-- STORED DATA follows --

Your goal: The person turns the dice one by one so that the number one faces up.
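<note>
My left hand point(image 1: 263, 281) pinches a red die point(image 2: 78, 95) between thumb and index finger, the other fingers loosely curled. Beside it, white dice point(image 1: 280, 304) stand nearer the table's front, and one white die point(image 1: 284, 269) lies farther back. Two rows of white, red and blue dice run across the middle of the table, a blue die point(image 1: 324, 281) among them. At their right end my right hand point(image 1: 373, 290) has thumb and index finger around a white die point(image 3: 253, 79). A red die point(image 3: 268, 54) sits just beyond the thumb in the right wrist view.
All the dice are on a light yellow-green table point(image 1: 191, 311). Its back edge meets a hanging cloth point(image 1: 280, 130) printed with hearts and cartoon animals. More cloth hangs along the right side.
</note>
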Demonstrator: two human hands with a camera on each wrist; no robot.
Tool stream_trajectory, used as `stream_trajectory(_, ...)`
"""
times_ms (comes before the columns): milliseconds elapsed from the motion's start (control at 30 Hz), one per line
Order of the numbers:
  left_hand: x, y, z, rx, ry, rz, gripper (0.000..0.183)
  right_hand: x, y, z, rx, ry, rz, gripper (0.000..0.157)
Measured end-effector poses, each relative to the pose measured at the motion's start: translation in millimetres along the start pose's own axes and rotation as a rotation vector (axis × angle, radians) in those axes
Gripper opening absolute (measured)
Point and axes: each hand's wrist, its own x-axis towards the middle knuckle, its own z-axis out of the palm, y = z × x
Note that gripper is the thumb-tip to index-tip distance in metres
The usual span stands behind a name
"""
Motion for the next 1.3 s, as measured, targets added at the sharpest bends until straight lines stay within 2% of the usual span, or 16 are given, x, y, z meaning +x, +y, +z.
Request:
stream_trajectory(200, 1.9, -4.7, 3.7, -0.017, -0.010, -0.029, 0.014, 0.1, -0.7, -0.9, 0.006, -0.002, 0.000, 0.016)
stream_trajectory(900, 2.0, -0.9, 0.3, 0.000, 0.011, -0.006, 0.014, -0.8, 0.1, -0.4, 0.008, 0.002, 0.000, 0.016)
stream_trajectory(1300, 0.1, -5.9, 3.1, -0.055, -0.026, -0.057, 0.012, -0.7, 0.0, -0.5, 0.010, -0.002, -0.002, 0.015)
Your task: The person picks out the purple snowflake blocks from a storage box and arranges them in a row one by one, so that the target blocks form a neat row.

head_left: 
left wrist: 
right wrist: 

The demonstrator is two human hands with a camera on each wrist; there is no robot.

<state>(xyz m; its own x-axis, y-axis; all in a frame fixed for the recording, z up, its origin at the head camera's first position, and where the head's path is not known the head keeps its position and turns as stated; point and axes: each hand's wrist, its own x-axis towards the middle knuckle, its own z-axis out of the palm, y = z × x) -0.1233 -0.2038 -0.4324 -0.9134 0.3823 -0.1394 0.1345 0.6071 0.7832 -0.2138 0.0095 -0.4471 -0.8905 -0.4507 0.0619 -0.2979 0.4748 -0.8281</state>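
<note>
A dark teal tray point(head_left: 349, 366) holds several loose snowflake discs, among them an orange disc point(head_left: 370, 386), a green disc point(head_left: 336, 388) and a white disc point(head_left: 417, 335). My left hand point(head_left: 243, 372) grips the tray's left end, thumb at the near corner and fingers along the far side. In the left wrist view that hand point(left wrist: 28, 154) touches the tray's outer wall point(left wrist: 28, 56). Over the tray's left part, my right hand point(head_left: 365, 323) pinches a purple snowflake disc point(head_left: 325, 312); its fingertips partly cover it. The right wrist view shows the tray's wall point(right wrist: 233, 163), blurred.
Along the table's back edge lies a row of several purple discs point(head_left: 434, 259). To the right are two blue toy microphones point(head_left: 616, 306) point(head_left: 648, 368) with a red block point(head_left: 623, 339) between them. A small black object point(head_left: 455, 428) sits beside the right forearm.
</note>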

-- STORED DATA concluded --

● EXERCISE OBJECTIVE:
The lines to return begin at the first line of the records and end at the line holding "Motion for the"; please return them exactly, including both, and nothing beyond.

● SOLUTION FOR THIS TASK:
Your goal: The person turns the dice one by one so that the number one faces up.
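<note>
My left hand point(image 1: 263, 281) pinches a red die point(image 2: 78, 95) between thumb and index finger, the other fingers loosely curled. Beside it, white dice point(image 1: 280, 304) stand nearer the table's front, and one white die point(image 1: 284, 269) lies farther back. Two rows of white, red and blue dice run across the middle of the table, a blue die point(image 1: 324, 281) among them. At their right end my right hand point(image 1: 373, 290) has thumb and index finger around a white die point(image 3: 253, 79). A red die point(image 3: 268, 54) sits just beyond the thumb in the right wrist view.
All the dice are on a light yellow-green table point(image 1: 191, 311). Its back edge meets a hanging cloth point(image 1: 280, 130) printed with hearts and cartoon animals. More cloth hangs along the right side.
</note>
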Demonstrator: two human hands with a camera on each wrist; no robot.
Tool stream_trajectory, used as `stream_trajectory(_, ...)`
"""
times_ms (comes before the columns): milliseconds elapsed from the motion's start (control at 30 Hz), one per line
Order of the numbers:
  left_hand: x, y, z, rx, ry, rz, gripper (0.000..0.183)
  right_hand: x, y, z, rx, ry, rz, gripper (0.000..0.157)
Measured end-effector poses, each relative to the pose measured at the motion's start: translation in millimetres along the start pose's own axes and rotation as a rotation vector (axis × angle, radians) in those axes
Gripper opening absolute (measured)
Point and axes: each hand's wrist, its own x-axis towards the middle knuckle, its own z-axis out of the palm, y = z × x
Note that gripper is the thumb-tip to index-tip distance in metres
The usual span stands behind a name
"""
Motion for the next 1.3 s, as measured, targets added at the sharpest bends until straight lines stay within 2% of the usual span, or 16 are given, x, y, z meaning +x, +y, +z.

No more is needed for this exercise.